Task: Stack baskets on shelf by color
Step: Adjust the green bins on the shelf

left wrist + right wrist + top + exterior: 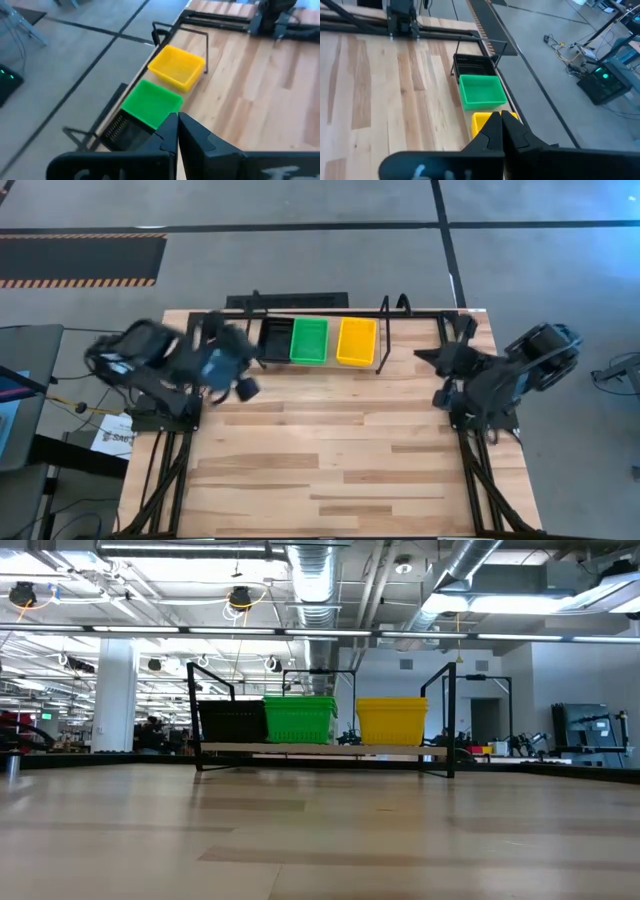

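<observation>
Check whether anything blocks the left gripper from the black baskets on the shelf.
Nothing visible does. The left gripper hangs just in front of the shelf, fingers shut, with only bare tabletop between it and the black baskets at that end.

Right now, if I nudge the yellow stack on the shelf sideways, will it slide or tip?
Likely slide: the yellow stack sits low and flat on the smooth plank of the shelf. Probably light, being perforated plastic. It stands apart from the green stack, so nothing braces it.

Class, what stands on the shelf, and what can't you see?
On the shelf stand black, green and yellow baskets, side by side. How many are nested in each is hidden.
</observation>
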You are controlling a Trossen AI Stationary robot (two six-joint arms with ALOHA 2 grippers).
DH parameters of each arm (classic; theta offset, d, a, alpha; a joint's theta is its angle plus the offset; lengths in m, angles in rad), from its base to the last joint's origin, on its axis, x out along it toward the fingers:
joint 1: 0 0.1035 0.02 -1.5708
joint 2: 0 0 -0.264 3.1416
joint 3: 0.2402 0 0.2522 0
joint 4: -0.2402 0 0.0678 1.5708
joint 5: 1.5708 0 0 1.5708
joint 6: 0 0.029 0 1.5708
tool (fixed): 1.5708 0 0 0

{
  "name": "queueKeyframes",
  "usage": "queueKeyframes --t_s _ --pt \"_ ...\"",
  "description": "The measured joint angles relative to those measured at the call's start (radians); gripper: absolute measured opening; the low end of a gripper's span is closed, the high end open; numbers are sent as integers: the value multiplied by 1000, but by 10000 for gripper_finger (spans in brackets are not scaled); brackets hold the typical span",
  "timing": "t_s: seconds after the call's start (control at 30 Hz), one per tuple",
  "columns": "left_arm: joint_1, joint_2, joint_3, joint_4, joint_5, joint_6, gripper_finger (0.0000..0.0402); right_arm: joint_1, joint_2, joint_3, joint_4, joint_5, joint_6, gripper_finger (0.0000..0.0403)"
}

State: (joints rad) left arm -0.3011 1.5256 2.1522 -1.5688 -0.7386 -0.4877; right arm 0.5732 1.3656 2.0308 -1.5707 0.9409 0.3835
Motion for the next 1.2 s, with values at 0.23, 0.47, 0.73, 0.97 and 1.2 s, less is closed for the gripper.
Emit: queueKeyframes --t_s 0.23,0.47,0.73,0.97,1.2 --pt "-224 -210 -435 -2 -80 -461 0 0 -82 0 1 0 35 4" --pt "-349 -334 -812 10 1 -867 0 -35 -64 1 31 0 194 10" --pt "-425 -469 -1038 158 19 -964 0 -132 157 0 52 -75 256 2" --pt "-425 -537 -1072 173 39 -863 0 -284 396 0 360 -370 23 1" --pt "-425 -569 -1072 173 59 -740 0 -485 571 0 770 -837 -225 1"
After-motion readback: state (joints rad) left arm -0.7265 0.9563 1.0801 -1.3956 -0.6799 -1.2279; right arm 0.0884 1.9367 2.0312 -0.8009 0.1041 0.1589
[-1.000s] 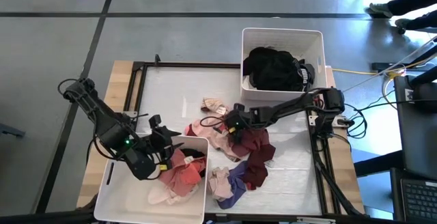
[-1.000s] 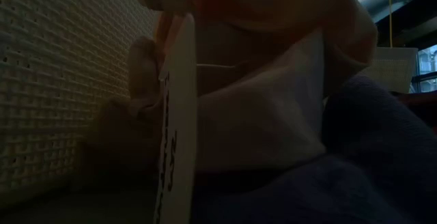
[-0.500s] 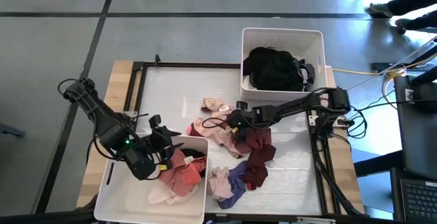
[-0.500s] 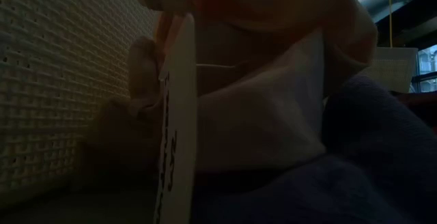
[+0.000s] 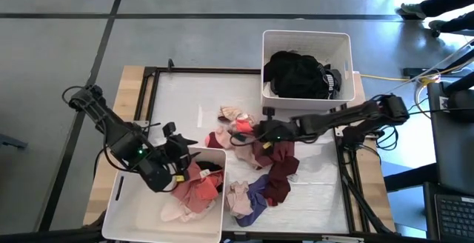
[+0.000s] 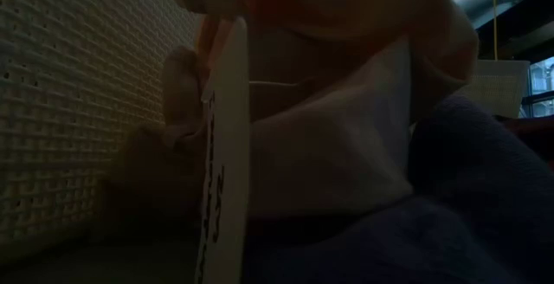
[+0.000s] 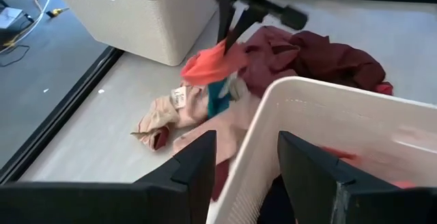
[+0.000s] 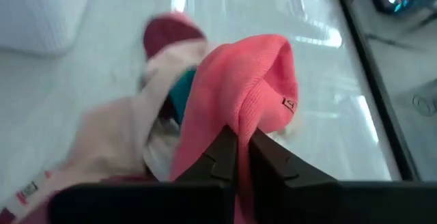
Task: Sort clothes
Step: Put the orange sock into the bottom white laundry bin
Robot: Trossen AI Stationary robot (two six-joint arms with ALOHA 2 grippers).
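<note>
One coral-pink garment [image 8: 239, 87] has been pinched out of the loose pile [image 5: 255, 165] in the middle of the table [image 5: 178, 95]; a second ago the right claw [image 5: 243, 133] was seen open over the heap, and it is now closed on a fold of that pink cloth, which is raised off the pale pink and teal pieces beneath it; the pick is judged made, so that carrying to a bin is what remains for this piece. In the right wrist view the two dark fingers are pressed together with the fabric draped over them; the hold looks thin, and slipping is possible. The left claw [image 5: 178, 158] has not changed; it is held open at the rim of the near bin [image 5: 215, 154], gripping nothing. Black clothes are lying in the far bin [image 5: 305, 41]; maroon, purple and pale pieces are left on the table.
</note>
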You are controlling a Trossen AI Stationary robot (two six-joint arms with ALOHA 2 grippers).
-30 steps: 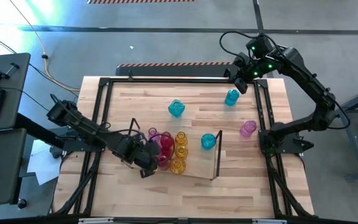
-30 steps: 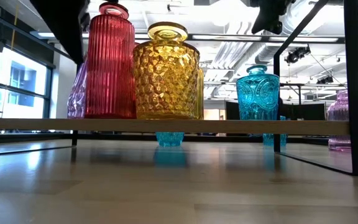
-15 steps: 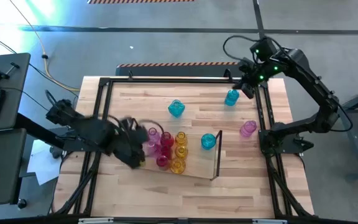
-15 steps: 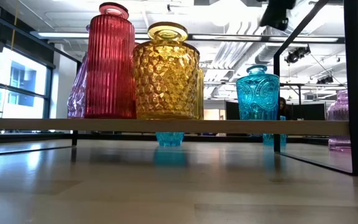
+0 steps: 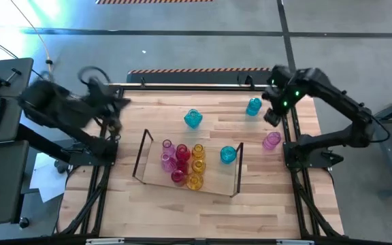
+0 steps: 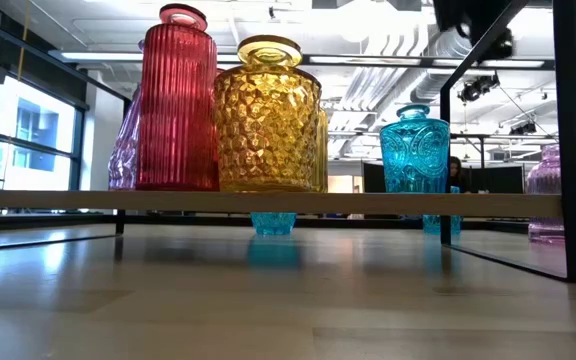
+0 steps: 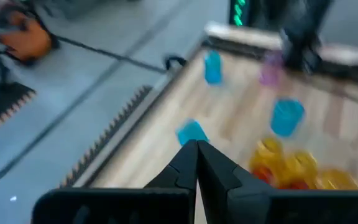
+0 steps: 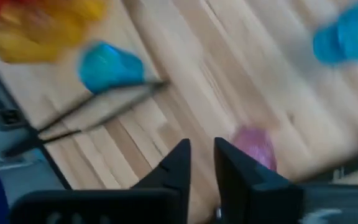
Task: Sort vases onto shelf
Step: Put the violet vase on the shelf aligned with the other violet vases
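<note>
The shelf (image 5: 141, 158) stands on the table's middle, a clear tray with dark end frames. On it stand pink vases (image 5: 167, 147), red vases (image 5: 182, 153), yellow vases (image 5: 197, 165) and one cyan vase (image 5: 228, 154). Loose on the wood stand a cyan vase (image 5: 192, 119), a second cyan vase (image 5: 253, 106) and a pink vase (image 5: 271, 141). My left gripper (image 7: 196, 157) is shut and empty, raised over the table's far left corner (image 5: 114, 114). My right gripper (image 8: 202, 155) hangs slightly open over the right edge (image 5: 272, 116), above and just short of the loose pink vase (image 8: 253, 146).
A black metal frame (image 5: 288, 129) runs round the table, close beside my right gripper. In the low view the shelf's board (image 6: 268, 201) carries a red vase (image 6: 178, 100), a yellow vase (image 6: 268, 115) and a cyan vase (image 6: 415, 150). Bare wood lies along the near edge.
My left gripper has drawn back from the shelf's left end, risen high and swung toward the table's far left corner, shut and empty. My right gripper has come from the far right corner toward the near edge and lower, tipping downward toward the loose pink vase.
</note>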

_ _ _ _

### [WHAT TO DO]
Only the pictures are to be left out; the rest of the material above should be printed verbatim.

### [RESULT OF THIS TASK]
Task: Stack baskets on shelf by color
Step: Adjust the green bins on the shelf

left wrist + right wrist + top + exterior: 

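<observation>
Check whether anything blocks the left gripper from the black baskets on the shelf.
Nothing visible does. The left gripper hangs just in front of the shelf, fingers shut, with only bare tabletop between it and the black baskets at that end.

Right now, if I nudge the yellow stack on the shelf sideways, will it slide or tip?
Likely slide: the yellow stack sits low and flat on the smooth plank of the shelf. Probably light, being perforated plastic. It stands apart from the green stack, so nothing braces it.

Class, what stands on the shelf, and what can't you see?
On the shelf stand black, green and yellow baskets, side by side. How many are nested in each is hidden.
</observation>
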You are controlling a Trossen AI Stationary robot (two six-joint arms with ALOHA 2 grippers).
DH parameters of each arm (classic; theta offset, d, a, alpha; a joint's theta is its angle plus the offset; lengths in m, angles in rad), from its base to the last joint's origin, on its axis, x out along it toward the fingers:
joint 1: 0 0.1035 0.02 -1.5708
joint 2: 0 0 -0.264 3.1416
joint 3: 0.2402 0 0.2522 0
joint 4: -0.2402 0 0.0678 1.5708
joint 5: 1.5708 0 0 1.5708
joint 6: 0 0.029 0 1.5708
tool (fixed): 1.5708 0 0 0

{
  "name": "queueKeyframes",
  "usage": "queueKeyframes --t_s _ --pt \"_ ...\"",
  "description": "The measured joint angles relative to those measured at the call's start (radians); gripper: absolute measured opening; the low end of a gripper's span is closed, the high end open; numbers are sent as integers: the value multiplied by 1000, but by 10000 for gripper_finger (spans in brackets are not scaled); brackets hold the typical span",
  "timing": "t_s: seconds after the call's start (control at 30 Hz), one per tuple",
  "columns": "left_arm: joint_1, joint_2, joint_3, joint_4, joint_5, joint_6, gripper_finger (0.0000..0.0402); right_arm: joint_1, joint_2, joint_3, joint_4, joint_5, joint_6, gripper_finger (0.0000..0.0403)"
}

State: (joints rad) left arm -0.3011 1.5256 2.1522 -1.5688 -0.7386 -0.4877; right arm 0.5732 1.3656 2.0308 -1.5707 0.9409 0.3835
Motion for the next 1.2 s, with values at 0.23, 0.47, 0.73, 0.97 and 1.2 s, less is closed for the gripper.
Emit: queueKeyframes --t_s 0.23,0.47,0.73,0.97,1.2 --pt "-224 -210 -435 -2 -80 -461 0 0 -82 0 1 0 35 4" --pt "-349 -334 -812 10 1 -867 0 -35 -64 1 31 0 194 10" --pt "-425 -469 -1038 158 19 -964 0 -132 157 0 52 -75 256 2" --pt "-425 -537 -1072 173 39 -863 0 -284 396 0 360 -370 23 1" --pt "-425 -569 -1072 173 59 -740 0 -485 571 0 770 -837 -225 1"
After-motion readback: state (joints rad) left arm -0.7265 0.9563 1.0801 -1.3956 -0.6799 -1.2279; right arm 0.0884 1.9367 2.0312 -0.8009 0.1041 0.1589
[-1.000s] 
[-1.000s] 
[-0.500s] 
[-0.500s] 
[+0.000s] 
[+0.000s] 
[+0.000s] 
[+0.000s] 
Task: Sort clothes
Step: Put the orange sock into the bottom white laundry bin
Robot: Trossen AI Stationary robot (two six-joint arms with ALOHA 2 grippers).
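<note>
One coral-pink garment [image 8: 239, 87] has been pinched out of the loose pile [image 5: 255, 165] in the middle of the table [image 5: 178, 95]; a second ago the right claw [image 5: 243, 133] was seen open over the heap, and it is now closed on a fold of that pink cloth, which is raised off the pale pink and teal pieces beneath it; the pick is judged made, so that carrying to a bin is what remains for this piece. In the right wrist view the two dark fingers are pressed together with the fabric draped over them; the hold looks thin, and slipping is possible. The left claw [image 5: 178, 158] has not changed; it is held open at the rim of the near bin [image 5: 215, 154], gripping nothing. Black clothes are lying in the far bin [image 5: 305, 41]; maroon, purple and pale pieces are left on the table.
</note>
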You are controlling a Trossen AI Stationary robot (two six-joint arms with ALOHA 2 grippers).
-30 steps: 
-30 steps: 
-15 steps: 
-15 steps: 
+0 steps: 
+0 steps: 
+0 steps: 
+0 steps: 
Task: Sort vases onto shelf
Step: Put the violet vase on the shelf aligned with the other violet vases
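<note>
The shelf (image 5: 141, 158) stands on the table's middle, a clear tray with dark end frames. On it stand pink vases (image 5: 167, 147), red vases (image 5: 182, 153), yellow vases (image 5: 197, 165) and one cyan vase (image 5: 228, 154). Loose on the wood stand a cyan vase (image 5: 192, 119), a second cyan vase (image 5: 253, 106) and a pink vase (image 5: 271, 141). My left gripper (image 7: 196, 157) is shut and empty, raised over the table's far left corner (image 5: 114, 114). My right gripper (image 8: 202, 155) hangs slightly open over the right edge (image 5: 272, 116), above and just short of the loose pink vase (image 8: 253, 146).
A black metal frame (image 5: 288, 129) runs round the table, close beside my right gripper. In the low view the shelf's board (image 6: 268, 201) carries a red vase (image 6: 178, 100), a yellow vase (image 6: 268, 115) and a cyan vase (image 6: 415, 150). Bare wood lies along the near edge.
My left gripper has drawn back from the shelf's left end, risen high and swung toward the table's far left corner, shut and empty. My right gripper has come from the far right corner toward the near edge and lower, tipping downward toward the loose pink vase.
</note>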

This output contains the complete answer.